Souveränität ist die Freiheit, selbst zu entscheiden
Berlin war Dienstag Schauplatz für den Europäischen Gipfel der Digitalen Souveränität. Ziel des Gipfels: Europa soll schneller digital unabhängiger werden. FDP-Generalsekretärin Nicole Büttner ist vom Gipfel enttäuscht. Ihr fehlt ein konkreter Umsetzungsplan.
Kanzler Friedrich Merz, Präsident Emmanuel Macron und ihre Digitalminister sind in Berlin mit 900 Konzernchefs, Start-up-Gründern und Wissenschaftlern zusammengekommen, um Antworten auf eine existenzielle Frage zu suchen: Was können die EU-Staaten, allen voran Deutschland und Frankreich, der rasant wachsenden Macht amerikanischer und chinesischer Digitalkonzerne entgegensetzen, um die Souveränität der europäischen Demokratien zu bewahren?
Deutschland und Frankreich wollen die digitale Aufholjagd hinter den USA und China anführen. Sowohl Kanzler Friedrich Merz als auch Frankreichs Präsident Emmanuel Macron warnten auf dem Digitalgipfel, dass Europa sonst zum Spielball der beiden Supermächte werde.
„Beim Gipfel entscheidet sich, ob Europa mutig in Menschen und Technologien investiert oder sich im Protektionismus einrichtet“, hatte FDP-Generalsekretärin Nicole Büttner hohe Erwartungen an den Gipfel. Sie meint: „Setzen wir auf Innovation und Talent, kann dieser Gipfel der Beginn einer echten europäischen Aufwärtsspirale aus Sicherheit, Fortschritt und Freiheit werden.“ Ihr Fazit fällt nun ernüchternd aus: „Es sind wieder Absichtserklärungen und Taskforces, bei denen wir dann in einem Jahr schauen, was umgesetzt wurde.“
Wirtschaftliche, digitale und geopolitische Stärke zusammendenken
Der Investorin und KI-Expertin fehlt ein konkreter Umsetzungsplan. „Hier auf dem Gipfel fehlen die Unternehmen, die die Technologie einsetzen und als Kunden auftreten sollen“, so Büttner. Weder der Verteidigungssektor noch die Energiewirtschaft oder große Industrieunternehmen seien ausreichend vertreten. Ähnliche Kritik äußern auch führende Unternehmensvertreter.
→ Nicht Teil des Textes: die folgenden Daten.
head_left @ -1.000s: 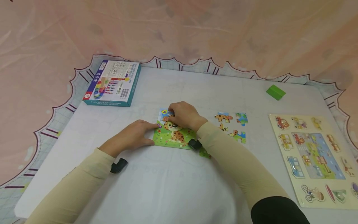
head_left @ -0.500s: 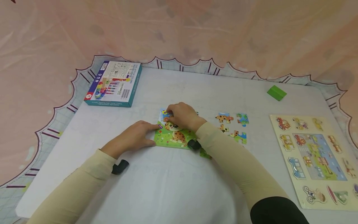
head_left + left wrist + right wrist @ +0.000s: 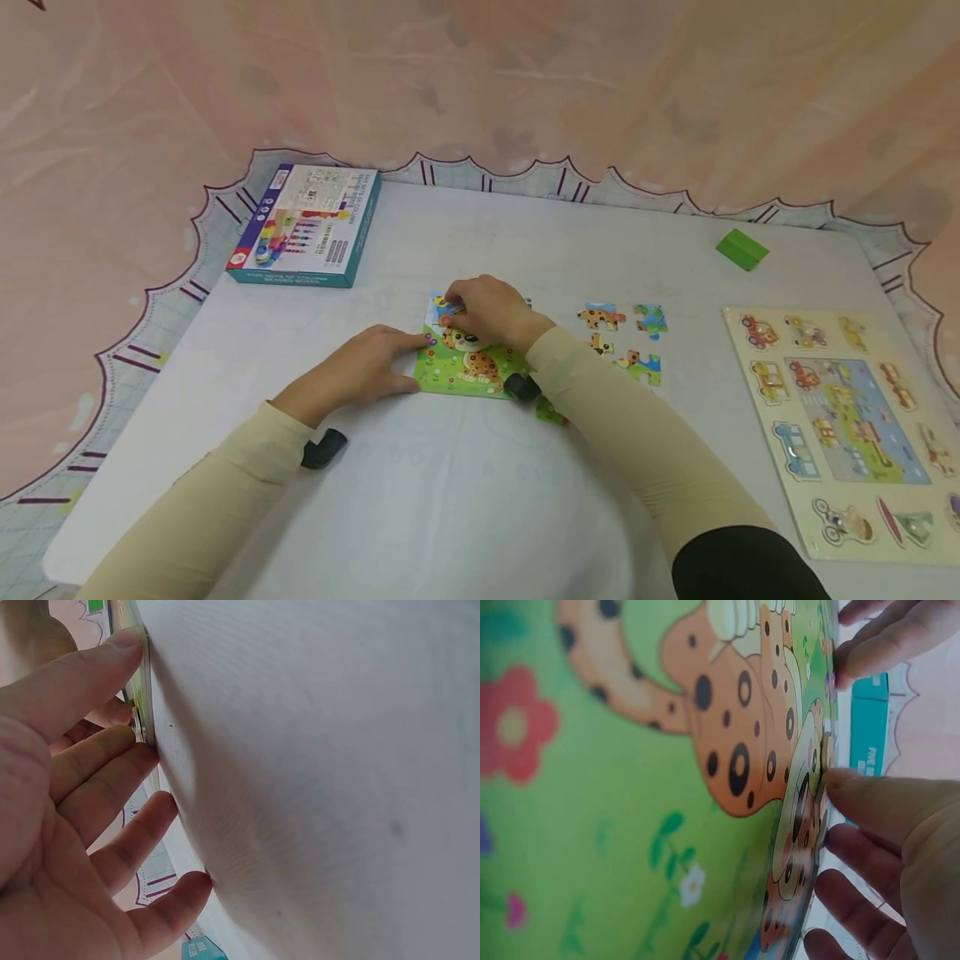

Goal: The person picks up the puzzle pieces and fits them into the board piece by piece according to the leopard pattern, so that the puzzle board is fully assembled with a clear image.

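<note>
A puzzle board (image 3: 442,377) with a spotted cub on green grass lies flat in the head view. My left hand (image 3: 360,364) rests against its left edge; in the left wrist view the thumb and fingertips of that hand (image 3: 82,776) touch the board's side (image 3: 148,697), fingers spread. Over the board's upper part, my right hand (image 3: 495,312) has thumb and fingers bent down around a piece by the cub's head. Close up in the right wrist view, the right hand (image 3: 907,847) pinches at the far edge of the board (image 3: 630,832); its fingers partly hide the piece.
Right of the board lie several loose pieces (image 3: 601,317), and a green one (image 3: 551,411) sits near its lower right corner. A boxed set (image 3: 307,221) stands back left, a green block (image 3: 742,249) back right, and a picture board (image 3: 757,383) far right.
My right fingers have shifted very slightly left over the board's upper part. The left hand keeps its place at the edge. The head view has moved a little.
</note>
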`<act>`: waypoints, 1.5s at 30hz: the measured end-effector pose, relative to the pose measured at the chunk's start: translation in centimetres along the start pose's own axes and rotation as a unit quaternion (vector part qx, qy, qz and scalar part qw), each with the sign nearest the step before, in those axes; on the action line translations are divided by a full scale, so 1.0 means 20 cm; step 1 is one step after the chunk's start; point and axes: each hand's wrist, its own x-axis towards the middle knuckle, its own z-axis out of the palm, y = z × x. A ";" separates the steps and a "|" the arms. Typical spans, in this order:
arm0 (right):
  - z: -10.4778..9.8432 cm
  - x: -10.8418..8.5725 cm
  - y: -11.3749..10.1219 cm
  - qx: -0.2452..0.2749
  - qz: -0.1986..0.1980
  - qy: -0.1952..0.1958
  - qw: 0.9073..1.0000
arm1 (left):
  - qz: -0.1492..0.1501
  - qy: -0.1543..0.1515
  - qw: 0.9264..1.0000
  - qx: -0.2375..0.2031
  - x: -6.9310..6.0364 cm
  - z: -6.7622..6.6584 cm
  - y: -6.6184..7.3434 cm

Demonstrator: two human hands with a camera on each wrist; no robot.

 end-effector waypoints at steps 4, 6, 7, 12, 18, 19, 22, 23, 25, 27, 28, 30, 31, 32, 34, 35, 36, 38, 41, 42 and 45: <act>-0.01 -0.02 0.01 0.023 0.001 0.005 1.000 | 0.007 -0.002 1.000 0.000 0.00 0.00 0.00; -0.03 -0.04 0.02 0.032 0.003 0.009 0.999 | 0.010 -0.001 1.000 0.002 0.00 0.00 0.00; -0.04 -0.05 0.02 0.035 0.004 0.012 0.999 | 0.010 -0.002 1.000 0.004 0.00 0.00 0.00; -0.10 -0.10 0.05 0.042 0.007 0.027 0.999 | 0.009 -0.003 1.000 0.010 0.00 0.00 0.00; -0.15 -0.19 0.12 0.051 0.010 0.041 0.998 | 0.008 -0.002 1.000 0.012 0.00 0.00 -0.01; -0.15 -0.20 0.13 0.053 0.010 0.043 0.998 | 0.008 -0.001 1.000 0.012 0.01 0.00 -0.01; -0.17 -0.23 0.18 0.057 0.012 0.051 0.997 | 0.009 0.000 1.000 0.013 0.01 0.00 -0.01; -0.17 -0.24 0.19 0.058 0.014 0.053 0.997 | 0.009 0.000 1.000 0.014 0.01 0.00 -0.01; -0.18 -0.27 0.21 0.059 0.017 0.056 0.997 | 0.008 -0.001 1.000 0.013 0.01 0.00 0.00; -0.19 -0.29 0.24 0.059 0.021 0.055 0.997 | 0.007 -0.003 1.000 0.013 0.01 0.00 0.00; -0.19 -0.30 0.25 0.060 0.024 0.054 0.996 | 0.006 -0.004 1.000 0.013 0.01 0.00 0.00; -0.20 -0.32 0.27 0.064 0.029 0.050 0.996 | 0.004 -0.005 1.000 0.013 0.00 0.00 0.00; -0.21 -0.33 0.28 0.066 0.033 0.048 0.996 | 0.002 -0.005 1.000 0.014 0.00 0.00 0.00; -0.21 -0.34 0.30 0.068 0.036 0.047 0.996 | 0.001 -0.005 1.000 0.014 0.00 0.00 0.00; -0.22 -0.37 0.32 0.072 0.046 0.047 0.995 | -0.001 -0.005 1.000 0.013 0.00 0.00 0.00; -0.22 -0.38 0.34 0.074 0.051 0.048 0.995 | -0.002 -0.005 1.000 0.014 0.00 0.00 0.00; -0.22 -0.39 0.35 0.074 0.054 0.050 0.995 | -0.002 -0.005 1.000 0.014 0.00 0.00 0.00; -0.22 -0.42 0.38 0.070 0.057 0.055 0.994 | -0.002 -0.005 1.000 0.014 0.00 0.00 0.00; -0.22 -0.46 0.42 0.067 0.059 0.061 0.994 | -0.001 -0.006 1.000 0.015 0.01 0.01 0.00; -0.22 -0.47 0.44 0.066 0.061 0.062 0.994 | -0.001 -0.006 1.000 0.015 0.01 0.01 0.00; -0.21 -0.50 0.47 0.070 0.070 0.064 0.993 | 0.000 -0.006 1.000 0.014 0.01 0.01 0.00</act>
Büttner warnt zugleich: „Wir müssen aufhören, Technologie als separates Thema zu behandeln. Echte Souveränität erreichen wir nur, wenn wir Technologie, Wirtschaft und Verteidigung zusammen denken. Da sehe ich hier durchaus Bereitschaft, aber bin jetzt gespannt auf die Umsetzung.“ Büttner, die als Gründerin und CEO von Merantix Momentum am Gipfel teilnahm, mahnt: „Entbürokratisierung und Vereinfachung, etwa bei der Regulierung von künstlicher Intelligenz, müssen ganz oben auf der Agenda stehen. Nur wenn wir wirtschaftlich eigenständig und stark werden, können wir uns auch geopolitisch behaupten – Innovation muss konsequent Vorrang vor dem Heraufbeschwören von Gefahren haben.“
Souveränität ist nicht Abschottung
Denn: „In einer Welt, in der Autokraten Lieferketten als politische Waffe nutzen, in der russische Raketen und Cyberangriffe unsere Sicherheit bedrohen und in der einige wenige globale Tech-Konzerne ganze Märkte dominieren, ist die Frage nach der Souveränität Europas keine theoretische Übung mehr. Sie entscheidet darüber, ob wir unsere Freiheit, unseren Wohlstand und unsere Sicherheit verteidigen können“, so Büttner. „Für mich als Liberale ist klar, dass Souveränität nicht Abschottung bedeutet. Souveränität ist die Freiheit, selbst zu entscheiden.“
Lob findet Büttner dennoch – für die Bemühungen der Regierung, die Verwaltung zu digitalisieren und vermehrt auf Open-Source-Werkzeuge zu setzen. Positiv bewertet sie auch, dass Deutschland und Frankreich darauf drängen, die Anwendung der Regeln für Hochrisiko-KI-Systeme um ein Jahr zu verschieben. Der „Digitale Omnibus“ – ein Gesetzespaket, das Datenschutz- und KI-Vorgaben vereinfachen soll – soll am Mittwoch von der EU-Kommission vorgelegt werden.